Risk-Adjusted Performance

14 of 100

 
Weak
 
Strong
Good
Compared to the overall equity markets, risk-adjusted returns on investments in Growth Fund C are ranked lower than 14 (%) of all funds and portfolios of funds over the last 90 days. In spite of fairly weak fundamental indicators, Growth Fund may actually be approaching a critical reversion point that can send shares even higher in January 2025.

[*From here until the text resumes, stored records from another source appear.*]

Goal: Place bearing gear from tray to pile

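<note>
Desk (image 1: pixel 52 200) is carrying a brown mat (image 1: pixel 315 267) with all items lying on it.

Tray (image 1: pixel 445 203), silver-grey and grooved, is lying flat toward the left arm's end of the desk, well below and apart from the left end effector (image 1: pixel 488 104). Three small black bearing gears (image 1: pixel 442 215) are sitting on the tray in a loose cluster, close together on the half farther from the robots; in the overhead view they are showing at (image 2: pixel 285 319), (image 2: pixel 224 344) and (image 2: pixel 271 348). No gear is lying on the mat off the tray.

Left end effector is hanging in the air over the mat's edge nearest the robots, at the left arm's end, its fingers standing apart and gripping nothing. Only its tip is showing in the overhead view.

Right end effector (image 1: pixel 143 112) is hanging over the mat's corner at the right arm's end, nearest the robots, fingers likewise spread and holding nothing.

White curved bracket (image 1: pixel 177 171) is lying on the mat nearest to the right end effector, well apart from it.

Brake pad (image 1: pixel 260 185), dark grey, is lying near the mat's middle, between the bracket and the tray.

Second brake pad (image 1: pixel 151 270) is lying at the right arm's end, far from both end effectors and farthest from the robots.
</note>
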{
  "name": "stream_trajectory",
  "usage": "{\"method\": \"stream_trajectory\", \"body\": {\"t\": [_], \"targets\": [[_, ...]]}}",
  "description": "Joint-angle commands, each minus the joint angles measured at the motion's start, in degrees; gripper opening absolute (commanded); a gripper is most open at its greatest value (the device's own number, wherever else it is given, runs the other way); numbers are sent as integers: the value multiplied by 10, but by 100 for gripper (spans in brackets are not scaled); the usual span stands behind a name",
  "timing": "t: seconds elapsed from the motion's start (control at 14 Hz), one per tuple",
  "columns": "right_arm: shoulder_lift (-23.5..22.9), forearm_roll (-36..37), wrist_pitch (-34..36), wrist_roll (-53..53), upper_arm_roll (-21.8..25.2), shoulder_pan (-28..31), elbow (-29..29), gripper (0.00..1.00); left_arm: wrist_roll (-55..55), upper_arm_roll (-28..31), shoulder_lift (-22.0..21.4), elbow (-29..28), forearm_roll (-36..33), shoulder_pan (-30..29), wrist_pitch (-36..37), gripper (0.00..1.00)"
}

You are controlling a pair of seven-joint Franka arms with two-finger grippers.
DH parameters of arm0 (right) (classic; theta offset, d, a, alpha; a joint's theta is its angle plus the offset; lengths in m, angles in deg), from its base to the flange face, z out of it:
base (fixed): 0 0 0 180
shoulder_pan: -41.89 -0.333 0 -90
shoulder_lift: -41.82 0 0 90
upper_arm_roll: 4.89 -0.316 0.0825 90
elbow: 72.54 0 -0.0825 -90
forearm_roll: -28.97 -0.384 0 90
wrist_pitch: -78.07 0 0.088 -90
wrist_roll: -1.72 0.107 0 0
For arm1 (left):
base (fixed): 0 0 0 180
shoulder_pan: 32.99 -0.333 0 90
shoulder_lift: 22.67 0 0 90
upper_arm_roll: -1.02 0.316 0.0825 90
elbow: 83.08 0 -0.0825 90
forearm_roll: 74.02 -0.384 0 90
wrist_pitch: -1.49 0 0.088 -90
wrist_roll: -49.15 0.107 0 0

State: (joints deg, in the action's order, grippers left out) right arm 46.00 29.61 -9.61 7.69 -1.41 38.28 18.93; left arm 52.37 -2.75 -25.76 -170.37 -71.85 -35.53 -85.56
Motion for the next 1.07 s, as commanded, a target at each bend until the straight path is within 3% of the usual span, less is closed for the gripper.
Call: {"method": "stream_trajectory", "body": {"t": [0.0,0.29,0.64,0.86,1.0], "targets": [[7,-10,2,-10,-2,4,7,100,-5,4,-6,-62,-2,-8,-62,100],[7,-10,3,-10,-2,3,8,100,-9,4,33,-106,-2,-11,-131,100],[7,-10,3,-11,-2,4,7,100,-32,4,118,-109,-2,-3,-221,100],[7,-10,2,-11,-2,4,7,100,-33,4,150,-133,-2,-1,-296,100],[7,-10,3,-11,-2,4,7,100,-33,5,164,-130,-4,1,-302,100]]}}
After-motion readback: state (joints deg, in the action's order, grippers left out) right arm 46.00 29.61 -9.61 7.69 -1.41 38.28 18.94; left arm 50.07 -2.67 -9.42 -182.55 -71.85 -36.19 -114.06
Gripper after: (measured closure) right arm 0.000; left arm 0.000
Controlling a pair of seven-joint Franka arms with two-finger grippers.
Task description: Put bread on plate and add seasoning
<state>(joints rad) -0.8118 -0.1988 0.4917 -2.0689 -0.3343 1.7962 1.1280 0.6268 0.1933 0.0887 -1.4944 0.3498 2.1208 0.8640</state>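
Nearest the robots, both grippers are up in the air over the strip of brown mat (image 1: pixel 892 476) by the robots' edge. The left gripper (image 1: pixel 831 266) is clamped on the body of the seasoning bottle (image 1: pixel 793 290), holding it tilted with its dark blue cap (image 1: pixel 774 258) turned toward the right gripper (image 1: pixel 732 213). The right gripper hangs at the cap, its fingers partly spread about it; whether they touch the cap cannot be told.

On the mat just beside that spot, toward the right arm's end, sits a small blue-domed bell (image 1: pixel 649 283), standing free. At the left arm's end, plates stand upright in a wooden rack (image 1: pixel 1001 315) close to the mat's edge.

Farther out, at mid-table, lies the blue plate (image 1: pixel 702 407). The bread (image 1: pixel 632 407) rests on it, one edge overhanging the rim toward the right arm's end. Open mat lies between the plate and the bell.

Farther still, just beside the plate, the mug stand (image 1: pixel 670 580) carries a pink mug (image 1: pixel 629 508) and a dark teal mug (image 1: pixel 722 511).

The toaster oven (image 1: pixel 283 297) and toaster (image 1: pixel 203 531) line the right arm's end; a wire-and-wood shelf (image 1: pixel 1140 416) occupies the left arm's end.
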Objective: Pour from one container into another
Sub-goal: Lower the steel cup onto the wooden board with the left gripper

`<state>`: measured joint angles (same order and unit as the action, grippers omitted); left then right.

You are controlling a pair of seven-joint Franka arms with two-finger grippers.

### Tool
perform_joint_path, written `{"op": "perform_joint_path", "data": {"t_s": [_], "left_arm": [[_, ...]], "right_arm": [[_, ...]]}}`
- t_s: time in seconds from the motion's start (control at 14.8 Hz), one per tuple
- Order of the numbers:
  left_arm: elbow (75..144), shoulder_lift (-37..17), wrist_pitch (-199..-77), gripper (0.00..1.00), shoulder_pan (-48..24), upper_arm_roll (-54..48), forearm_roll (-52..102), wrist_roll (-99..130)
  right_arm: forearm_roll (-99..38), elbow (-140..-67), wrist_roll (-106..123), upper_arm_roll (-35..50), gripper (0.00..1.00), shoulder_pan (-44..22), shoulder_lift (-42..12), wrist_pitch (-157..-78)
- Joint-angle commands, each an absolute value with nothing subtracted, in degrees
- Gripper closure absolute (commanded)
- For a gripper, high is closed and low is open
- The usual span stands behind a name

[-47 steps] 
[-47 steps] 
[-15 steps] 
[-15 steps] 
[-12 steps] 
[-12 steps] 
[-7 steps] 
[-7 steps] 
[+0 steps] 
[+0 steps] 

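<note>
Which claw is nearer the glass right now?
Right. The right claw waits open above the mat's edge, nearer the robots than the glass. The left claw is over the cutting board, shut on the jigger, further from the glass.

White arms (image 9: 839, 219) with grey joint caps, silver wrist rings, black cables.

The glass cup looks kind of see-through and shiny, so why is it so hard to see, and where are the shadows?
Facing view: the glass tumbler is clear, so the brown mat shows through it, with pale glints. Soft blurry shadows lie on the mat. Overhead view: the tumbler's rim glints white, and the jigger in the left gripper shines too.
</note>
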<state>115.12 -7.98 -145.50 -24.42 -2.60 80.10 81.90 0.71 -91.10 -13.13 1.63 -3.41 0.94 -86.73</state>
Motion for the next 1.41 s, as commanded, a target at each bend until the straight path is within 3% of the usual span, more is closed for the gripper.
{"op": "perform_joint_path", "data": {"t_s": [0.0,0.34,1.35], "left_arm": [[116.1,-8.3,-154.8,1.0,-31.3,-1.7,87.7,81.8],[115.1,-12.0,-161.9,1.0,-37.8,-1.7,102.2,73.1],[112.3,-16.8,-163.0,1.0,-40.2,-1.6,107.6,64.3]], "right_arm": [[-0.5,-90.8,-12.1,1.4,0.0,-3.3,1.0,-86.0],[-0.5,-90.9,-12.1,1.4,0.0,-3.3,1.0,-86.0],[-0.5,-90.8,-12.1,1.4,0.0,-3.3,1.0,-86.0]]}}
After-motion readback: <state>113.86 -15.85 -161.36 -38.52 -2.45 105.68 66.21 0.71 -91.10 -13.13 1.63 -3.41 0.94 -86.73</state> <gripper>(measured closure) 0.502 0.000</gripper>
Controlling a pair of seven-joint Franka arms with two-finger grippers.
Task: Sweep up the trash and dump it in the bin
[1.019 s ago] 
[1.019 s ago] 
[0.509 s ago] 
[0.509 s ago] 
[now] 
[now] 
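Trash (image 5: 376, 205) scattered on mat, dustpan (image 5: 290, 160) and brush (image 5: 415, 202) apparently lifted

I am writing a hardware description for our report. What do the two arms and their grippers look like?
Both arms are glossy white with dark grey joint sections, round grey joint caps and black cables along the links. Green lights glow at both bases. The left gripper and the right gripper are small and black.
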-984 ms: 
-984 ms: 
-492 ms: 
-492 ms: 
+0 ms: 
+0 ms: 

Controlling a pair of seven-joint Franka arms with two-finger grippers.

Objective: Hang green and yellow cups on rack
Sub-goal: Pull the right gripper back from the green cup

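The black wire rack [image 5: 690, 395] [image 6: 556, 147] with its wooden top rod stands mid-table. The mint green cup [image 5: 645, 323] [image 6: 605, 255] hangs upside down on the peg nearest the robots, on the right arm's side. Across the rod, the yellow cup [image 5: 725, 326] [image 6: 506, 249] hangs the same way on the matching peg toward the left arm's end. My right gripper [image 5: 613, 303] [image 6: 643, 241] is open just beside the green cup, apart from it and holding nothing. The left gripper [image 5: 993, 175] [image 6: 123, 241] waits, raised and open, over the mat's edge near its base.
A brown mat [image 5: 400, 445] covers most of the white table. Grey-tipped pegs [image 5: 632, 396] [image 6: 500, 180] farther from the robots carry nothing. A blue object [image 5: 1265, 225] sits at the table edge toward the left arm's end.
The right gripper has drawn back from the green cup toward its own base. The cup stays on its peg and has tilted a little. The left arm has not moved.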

American Century and Growth Fund Volatility Contrast

   Predicted Return Density   
       Returns  

Pair Trading with American Century and Growth Fund

The main advantage of trading using opposite American Century and Growth Fund positions is that it hedges away some unsystematic risk. Because of two separate transactions, even if American Century position performs unexpectedly, Growth Fund can make up some of the losses. Pair trading also minimizes risk from directional movements in the market. For example, if an entire industry or sector drops because of unexpected headlines, the short position in Growth Fund will offset losses from the drop in Growth Fund's long position.
The idea behind American Century Ultra and Growth Fund C pairs trading is to make the combined position market-neutral, meaning the overall market's direction will not affect its win or loss (or potential downside or upside). This can be achieved by designing a pairs trade with two highly correlated stocks or equities that operate in a similar space or sector, making it possible to obtain profits through simple and relatively low-risk investment.
Check out your portfolio center.
Note that this page's information should be used as a complementary analysis to find the right mix of equity instruments to add to your existing portfolios or create a brand new portfolio. You can also try the Price Exposure Probability module to analyze equity upside and downside potential for a given time horizon across multiple markets.